Exactly as written, set down every entry once more.

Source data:

-=-=-

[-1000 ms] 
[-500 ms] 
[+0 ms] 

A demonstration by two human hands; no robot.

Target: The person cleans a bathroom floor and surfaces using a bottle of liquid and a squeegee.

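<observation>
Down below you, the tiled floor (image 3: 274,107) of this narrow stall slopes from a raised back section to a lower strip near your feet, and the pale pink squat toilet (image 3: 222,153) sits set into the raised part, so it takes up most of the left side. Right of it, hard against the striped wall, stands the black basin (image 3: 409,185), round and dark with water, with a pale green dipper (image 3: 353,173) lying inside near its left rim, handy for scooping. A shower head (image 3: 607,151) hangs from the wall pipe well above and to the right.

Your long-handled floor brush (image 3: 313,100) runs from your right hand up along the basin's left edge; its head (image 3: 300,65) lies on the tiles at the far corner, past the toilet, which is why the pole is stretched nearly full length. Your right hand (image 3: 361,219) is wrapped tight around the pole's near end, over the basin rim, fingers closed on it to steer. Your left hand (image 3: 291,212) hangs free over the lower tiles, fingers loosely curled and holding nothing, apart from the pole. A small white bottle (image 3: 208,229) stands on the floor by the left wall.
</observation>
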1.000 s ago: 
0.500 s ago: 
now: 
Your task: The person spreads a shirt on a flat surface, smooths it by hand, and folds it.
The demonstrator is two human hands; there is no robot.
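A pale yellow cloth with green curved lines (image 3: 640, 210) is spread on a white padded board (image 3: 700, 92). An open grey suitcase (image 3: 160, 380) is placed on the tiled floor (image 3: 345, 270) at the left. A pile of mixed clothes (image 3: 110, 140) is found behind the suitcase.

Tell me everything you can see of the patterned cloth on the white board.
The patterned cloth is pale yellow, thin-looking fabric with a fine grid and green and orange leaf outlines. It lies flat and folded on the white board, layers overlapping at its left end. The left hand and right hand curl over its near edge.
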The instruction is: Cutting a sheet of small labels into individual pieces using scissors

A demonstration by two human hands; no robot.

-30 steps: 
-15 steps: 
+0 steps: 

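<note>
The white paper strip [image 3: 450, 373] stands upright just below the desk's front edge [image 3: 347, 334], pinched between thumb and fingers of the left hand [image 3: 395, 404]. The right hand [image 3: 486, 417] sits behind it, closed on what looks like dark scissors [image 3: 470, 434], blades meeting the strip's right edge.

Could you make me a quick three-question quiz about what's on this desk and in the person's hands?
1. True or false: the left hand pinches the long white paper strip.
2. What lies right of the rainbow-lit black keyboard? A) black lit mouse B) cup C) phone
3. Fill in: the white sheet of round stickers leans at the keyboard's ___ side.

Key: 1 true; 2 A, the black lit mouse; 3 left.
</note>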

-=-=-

Written answer:
[-1000 ms] 
[-500 ms] 
[+0 ms] 

A demonstration by two human hands; no robot.

Target: The person cleans a bathroom floor and surfaces using a bottle of liquid and a squeegee.

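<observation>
Down below you, the tiled floor (image 3: 274,107) of this narrow stall slopes from a raised back section to a lower strip near your feet, and the pale pink squat toilet (image 3: 222,153) sits set into the raised part, so it takes up most of the left side. Right of it, hard against the striped wall, stands the black basin (image 3: 409,185), round and dark with water, with a pale green dipper (image 3: 353,173) lying inside near its left rim, handy for scooping. A shower head (image 3: 607,151) hangs from the wall pipe well above and to the right.

Your long-handled floor brush (image 3: 313,100) runs from your right hand up along the basin's left edge; its head (image 3: 300,65) lies on the tiles at the far corner, past the toilet, which is why the pole is stretched nearly full length. Your right hand (image 3: 361,219) is wrapped tight around the pole's near end, over the basin rim, fingers closed on it to steer. Your left hand (image 3: 291,212) hangs free over the lower tiles, fingers loosely curled and holding nothing, apart from the pole. A small white bottle (image 3: 208,229) stands on the floor by the left wall.
</observation>
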1.000 s ago: 
0.500 s ago: 
now: 
Your task: The person spreads a shirt on a flat surface, smooths it by hand, and folds it.
The demonstrator is two human hands; there is no robot.
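A pale yellow cloth with green curved lines (image 3: 640, 210) is spread on a white padded board (image 3: 700, 92). An open grey suitcase (image 3: 160, 380) is placed on the tiled floor (image 3: 345, 270) at the left. A pile of mixed clothes (image 3: 110, 140) is found behind the suitcase.

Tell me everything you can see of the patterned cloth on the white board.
The patterned cloth is pale yellow, thin-looking fabric with a fine grid and green and orange leaf outlines. It lies flat and folded on the white board, layers overlapping at its left end. The left hand and right hand curl over its near edge.
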The instruction is: Cutting a sheet of small labels into individual pieces using scissors

A demonstration by two human hands; no robot.

-30 steps: 
-15 steps: 
+0 steps: 

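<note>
The white paper strip [image 3: 450, 373] stands upright just below the desk's front edge [image 3: 347, 334], pinched between thumb and fingers of the left hand [image 3: 395, 404]. The right hand [image 3: 486, 417] sits behind it, closed on what looks like dark scissors [image 3: 470, 434], blades meeting the strip's right edge.

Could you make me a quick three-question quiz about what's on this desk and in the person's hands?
1. True or false: the left hand pinches the long white paper strip.
2. What lies right of the rainbow-lit black keyboard? A) black lit mouse B) cup C) phone
3. Fill in: the white sheet of round stickers leans at the keyboard's ___ side.

Key: 1 true; 2 A, the black lit mouse; 3 left.
</note>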

This exercise has now been finished.